International career
- Years: Team / Apps / (Points)
- 1981–1991: France / 56 / (28)
- 1989-1990: French Barbarians / 2 / (0)
- 1989: World XV / 1 / (0)

Coaching career
- Years: Team
- 1991–1995: France
- 1998–2001: RC Narbonne
- 2005–2007: Italy
- 2007–2012: Racing Métro 92

= Pierre Berbizier =

France international rugby union player (born 1958)

Pierre Berbizier (born 17 June 1958) is a French former rugby union footballer and a current coach. His usual position was at scrum-half. He played 56 times for France.

==Biography==
Berbizier was born in Saint-Gaudens. He made his international debut for France as a 22-year-old on 17 January 1981 in a test during the Five Nations against Scotland in Paris, which France won 16 points to nine. He played in the remaining Five Nations matches that season; earning caps against Ireland, Wales and England. He was capped twice more after the Five Nations that year, in two matches against the All Blacks, which France lost.

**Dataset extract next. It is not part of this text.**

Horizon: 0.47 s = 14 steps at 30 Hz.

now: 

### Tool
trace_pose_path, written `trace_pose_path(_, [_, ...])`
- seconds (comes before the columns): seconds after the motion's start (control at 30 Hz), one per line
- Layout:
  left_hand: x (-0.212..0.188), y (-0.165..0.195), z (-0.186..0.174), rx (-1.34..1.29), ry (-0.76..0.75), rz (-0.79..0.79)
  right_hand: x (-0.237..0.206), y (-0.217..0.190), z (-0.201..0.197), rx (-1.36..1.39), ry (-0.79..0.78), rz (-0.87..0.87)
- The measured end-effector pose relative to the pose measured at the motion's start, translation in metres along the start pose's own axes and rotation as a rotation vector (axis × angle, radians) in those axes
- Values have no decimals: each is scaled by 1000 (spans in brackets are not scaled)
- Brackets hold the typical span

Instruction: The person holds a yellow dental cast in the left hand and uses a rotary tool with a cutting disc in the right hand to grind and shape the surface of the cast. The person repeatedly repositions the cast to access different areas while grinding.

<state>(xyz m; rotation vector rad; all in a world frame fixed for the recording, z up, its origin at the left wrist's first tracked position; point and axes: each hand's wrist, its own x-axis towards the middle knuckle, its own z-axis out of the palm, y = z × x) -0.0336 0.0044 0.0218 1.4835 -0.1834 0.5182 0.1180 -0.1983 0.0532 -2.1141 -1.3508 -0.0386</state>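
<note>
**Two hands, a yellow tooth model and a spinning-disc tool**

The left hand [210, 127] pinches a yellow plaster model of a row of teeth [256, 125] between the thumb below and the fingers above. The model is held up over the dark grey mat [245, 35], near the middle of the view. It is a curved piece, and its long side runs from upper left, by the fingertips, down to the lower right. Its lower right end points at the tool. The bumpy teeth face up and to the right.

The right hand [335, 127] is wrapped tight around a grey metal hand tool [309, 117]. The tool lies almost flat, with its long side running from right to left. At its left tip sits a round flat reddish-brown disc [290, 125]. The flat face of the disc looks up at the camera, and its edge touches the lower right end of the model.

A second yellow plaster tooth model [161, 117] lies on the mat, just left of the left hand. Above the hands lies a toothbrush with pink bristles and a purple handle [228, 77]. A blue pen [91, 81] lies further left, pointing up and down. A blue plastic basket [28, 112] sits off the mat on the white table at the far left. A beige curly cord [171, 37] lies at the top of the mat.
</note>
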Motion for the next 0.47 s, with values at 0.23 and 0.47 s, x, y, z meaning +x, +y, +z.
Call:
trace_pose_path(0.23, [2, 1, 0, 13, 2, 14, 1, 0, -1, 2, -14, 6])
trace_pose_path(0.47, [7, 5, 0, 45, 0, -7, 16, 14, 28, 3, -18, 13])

He was capped twice the following year; once during the Five Nations against Ireland in Paris, which France won 22 points to nine, and then against Romania in Bucharest, which France lost. He played in two Five Nations matches in 1983, and one the following year. Appearing just once in the 1984 Five Nations, he was then capped twice against the All Blacks in Christchurch and Auckland, both of which the All Blacks won. He played twice for France in 1985; in a two test series against Argentina.

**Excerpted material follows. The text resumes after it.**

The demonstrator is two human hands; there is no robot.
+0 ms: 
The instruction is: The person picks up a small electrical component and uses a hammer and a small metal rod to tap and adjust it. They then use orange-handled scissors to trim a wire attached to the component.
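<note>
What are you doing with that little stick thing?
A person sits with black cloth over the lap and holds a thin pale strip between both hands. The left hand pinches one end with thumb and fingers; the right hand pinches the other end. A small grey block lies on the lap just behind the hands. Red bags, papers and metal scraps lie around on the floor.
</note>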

After appearing for France on various occasions throughout the early 1980s, he was capped 11 times during the 1986 season; including all the Five Nations matches, as well as three games against the All Blacks. The following season he led France to a grand slam victory at the 1987 Five Nations. 1987 was also the year of the first-ever Rugby World Cup, in which France were invited to compete, as they were an IRFB member. France played Scotland in the first World Cup match, drawing 20-all in Christchurch. He led them to subsequent victories over Romania and Fiji, which saw them enter the finals, defeating the Wallabies in a classic semifinal encounter 30–24 to enter the first World Cup final. They went down to hosts, the All Blacks, 29–9 at Eden Park. His last cap for France was at Twickenham on 16 March 1991. In 1992 he became the head coach of France, and led them to the semi-finals at the 1995 Rugby World Cup. He was sacked after falling out with French Federation president Bernard Lapasset.

He played twice for the French Barbarians once in 1989 against Fiji and New Zealand in 1990. In 1989 he represented the World XV in a 20–19 loss against the Springboks.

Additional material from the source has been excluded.